▶ _The task_
After locating the line that contains "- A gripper" in the records below, write out exactly that line and each line after it through the one that contains "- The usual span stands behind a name", and nothing else.

▶ _Data for this exercise_
********************

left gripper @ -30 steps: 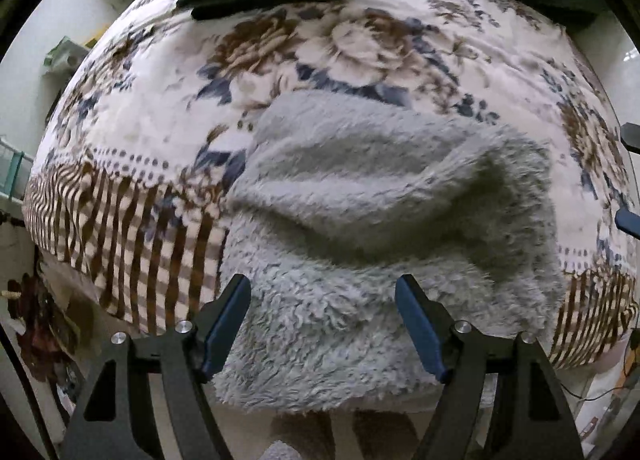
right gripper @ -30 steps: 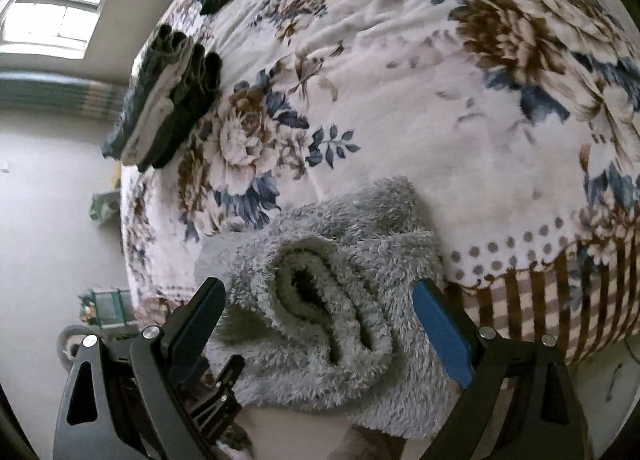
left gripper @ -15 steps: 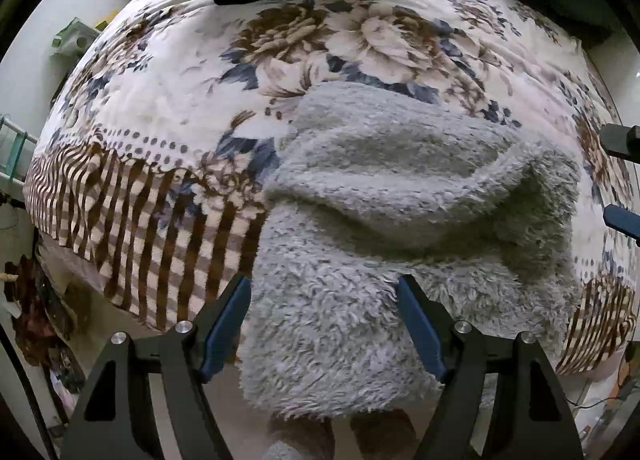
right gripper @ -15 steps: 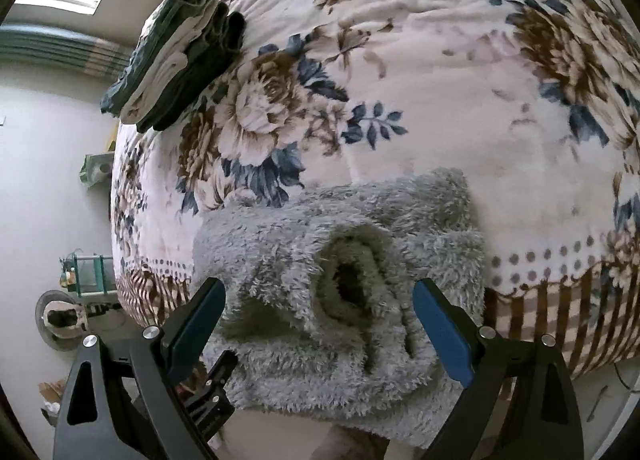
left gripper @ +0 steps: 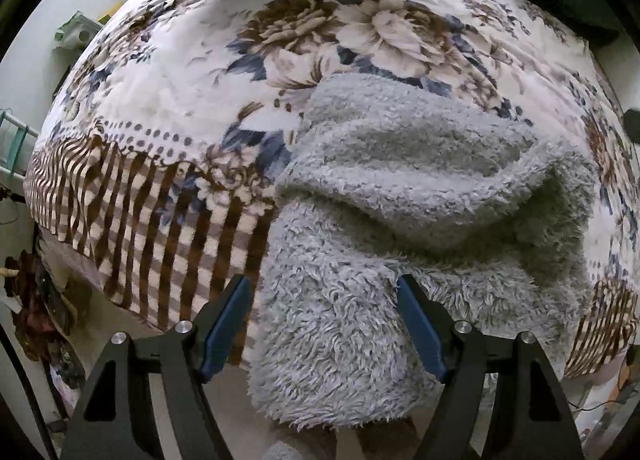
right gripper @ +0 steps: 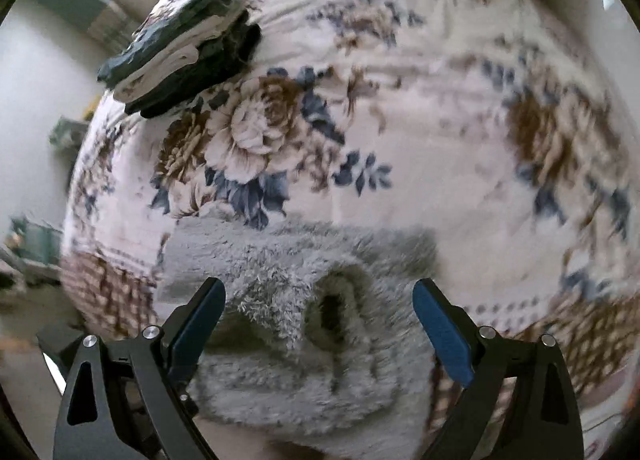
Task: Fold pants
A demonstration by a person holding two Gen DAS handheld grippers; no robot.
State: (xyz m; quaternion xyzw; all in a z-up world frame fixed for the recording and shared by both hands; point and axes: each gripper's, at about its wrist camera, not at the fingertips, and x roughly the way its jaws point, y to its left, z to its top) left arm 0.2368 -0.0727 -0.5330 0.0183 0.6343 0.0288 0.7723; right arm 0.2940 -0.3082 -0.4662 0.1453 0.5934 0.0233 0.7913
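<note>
While the grey fleece pants point(left gripper: 400, 219) are bunched in rough layers at the bed point(left gripper: 160, 99) edge, tidy folding is judged unfinished. Left gripper point(left gripper: 324, 324) and right gripper point(right gripper: 320, 320) are held wide, gripping nothing. An open cuff is shown only in the right view.

Shaggy grey fleece pants point(left gripper: 400, 195) looked rough and matt, cream floral plush bedspread point(left gripper: 168, 91) soft cloth, matt black plastic gripper fingers point(left gripper: 180, 372) with smooth blue pads point(left gripper: 226, 324)
</note>
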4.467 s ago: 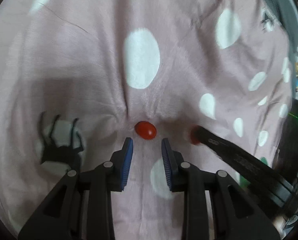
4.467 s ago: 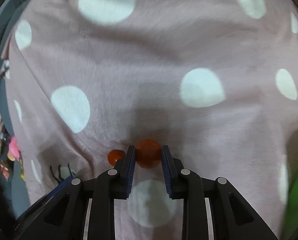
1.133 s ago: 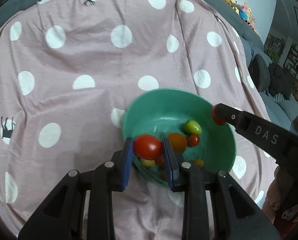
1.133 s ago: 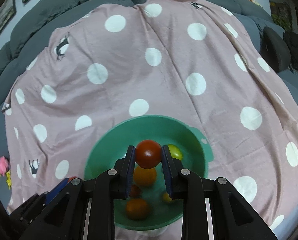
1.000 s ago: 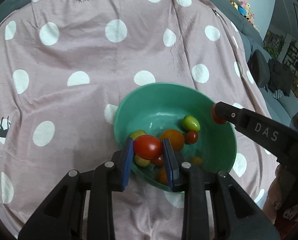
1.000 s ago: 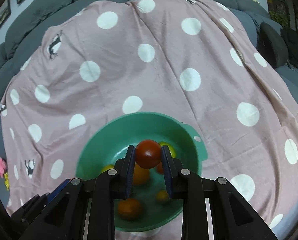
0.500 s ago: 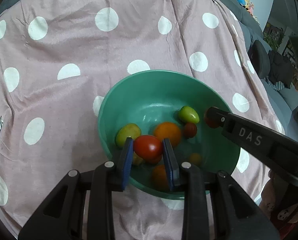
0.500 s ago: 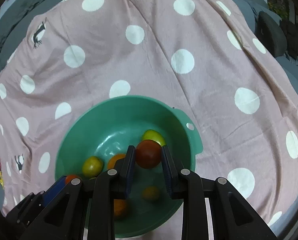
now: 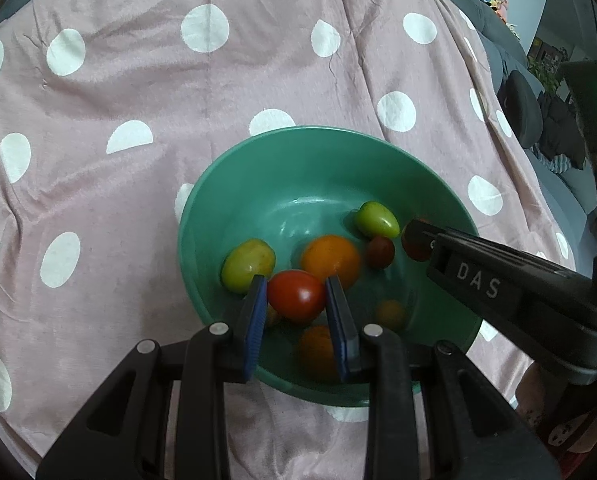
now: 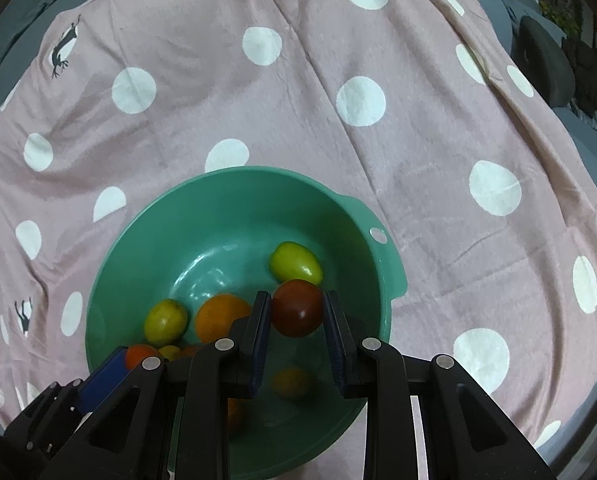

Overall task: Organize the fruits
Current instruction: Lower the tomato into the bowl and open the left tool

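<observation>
Half a second ago both grippers hung higher over the round teal-green plastic bowl [image 9: 438, 184]; now both have come down, so the bowl fills more of each wrist view and the carried fruit sits below rim level. The left gripper [image 9: 297, 302] is clamped on a glossy bright-red cherry tomato [image 9: 296, 295], held over the near left part of the bowl, just beside a yellow-green tomato [image 9: 248, 265] on its left and a larger round orange tomato [image 9: 330, 261] just beyond. The right gripper [image 10: 297, 316] is closed around a darker red round tomato [image 10: 297, 308], held over the right half of the bowl, just in front of an oval green tomato [image 10: 296, 263] lying toward the far right wall. Several more small orange and red fruits lie on the bowl floor, some blurred. The bowl rests on a pink cloth with white polka dots [image 10: 298, 80], where no loose fruit shows. Both tomatoes seem ready to be let go; dropping them from this low should keep them from bouncing out, and it looks like the last of the gathering
</observation>
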Tool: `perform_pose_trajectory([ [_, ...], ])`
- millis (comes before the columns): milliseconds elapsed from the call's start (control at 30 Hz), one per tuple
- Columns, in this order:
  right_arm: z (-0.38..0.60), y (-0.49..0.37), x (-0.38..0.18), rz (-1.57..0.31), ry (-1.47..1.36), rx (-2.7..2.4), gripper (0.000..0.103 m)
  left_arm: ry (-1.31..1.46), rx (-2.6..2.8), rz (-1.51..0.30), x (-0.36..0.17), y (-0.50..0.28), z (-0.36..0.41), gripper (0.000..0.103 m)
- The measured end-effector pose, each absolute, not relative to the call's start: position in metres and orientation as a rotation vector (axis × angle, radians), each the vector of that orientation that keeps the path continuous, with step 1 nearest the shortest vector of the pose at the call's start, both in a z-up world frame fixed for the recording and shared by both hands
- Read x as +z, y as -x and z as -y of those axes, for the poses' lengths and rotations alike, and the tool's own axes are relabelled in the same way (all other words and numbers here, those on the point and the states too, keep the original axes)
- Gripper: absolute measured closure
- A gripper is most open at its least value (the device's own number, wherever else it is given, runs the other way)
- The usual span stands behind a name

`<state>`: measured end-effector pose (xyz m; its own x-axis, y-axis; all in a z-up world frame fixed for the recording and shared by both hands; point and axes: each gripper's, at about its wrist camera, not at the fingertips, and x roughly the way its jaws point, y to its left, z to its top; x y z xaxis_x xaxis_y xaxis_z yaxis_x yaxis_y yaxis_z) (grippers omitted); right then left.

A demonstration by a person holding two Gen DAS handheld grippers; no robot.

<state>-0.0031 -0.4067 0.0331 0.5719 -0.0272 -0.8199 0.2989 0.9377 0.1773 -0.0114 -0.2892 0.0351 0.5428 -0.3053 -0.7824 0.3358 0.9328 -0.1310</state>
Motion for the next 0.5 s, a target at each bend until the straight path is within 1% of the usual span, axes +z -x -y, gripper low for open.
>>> perform_pose_trajectory([
  [500, 0.4069, 0.0025, 0.0315, -0.955, -0.298, -0.214, 0.075, -0.013, -0.371, -0.927, 0.0351, 0.0094, 0.2881, 0.073],
])
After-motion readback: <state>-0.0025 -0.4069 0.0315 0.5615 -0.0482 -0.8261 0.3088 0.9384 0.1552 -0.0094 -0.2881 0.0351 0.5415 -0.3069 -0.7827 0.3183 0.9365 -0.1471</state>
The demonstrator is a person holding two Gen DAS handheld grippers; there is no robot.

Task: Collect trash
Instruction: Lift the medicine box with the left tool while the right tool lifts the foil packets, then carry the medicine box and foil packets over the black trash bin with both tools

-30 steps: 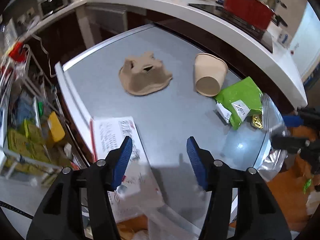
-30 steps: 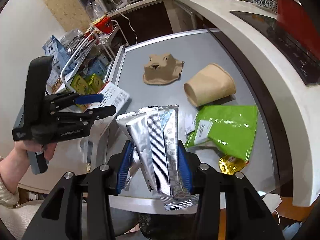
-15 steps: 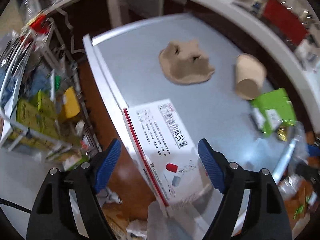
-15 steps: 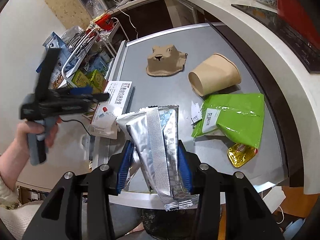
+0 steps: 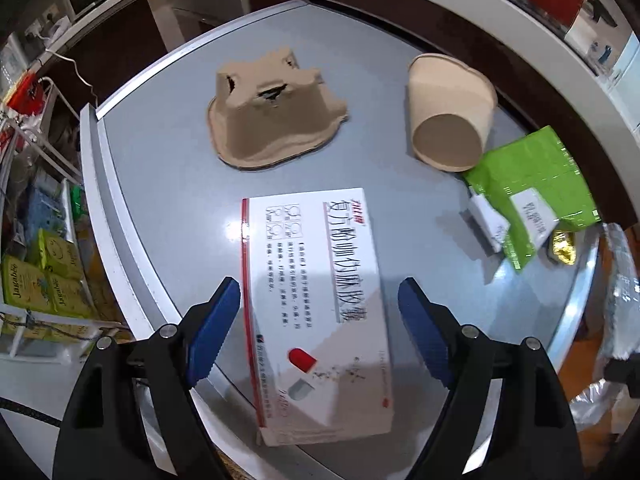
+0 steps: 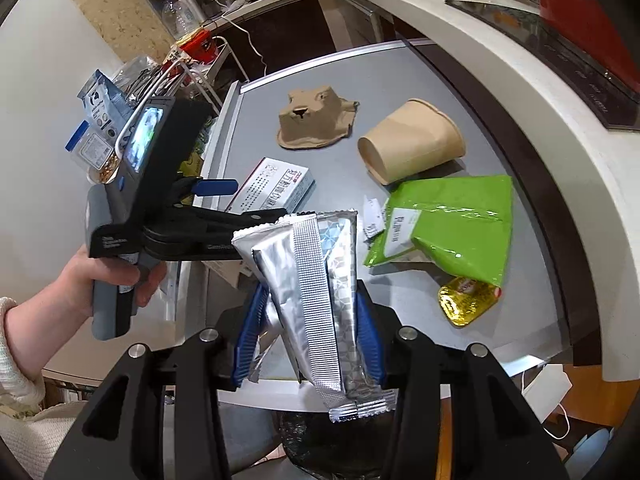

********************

▶ _Solution for this problem_
- A gripper is most open at its least value (the device's own number, wherever else it is given, runs the other way)
- The usual span stands behind a name

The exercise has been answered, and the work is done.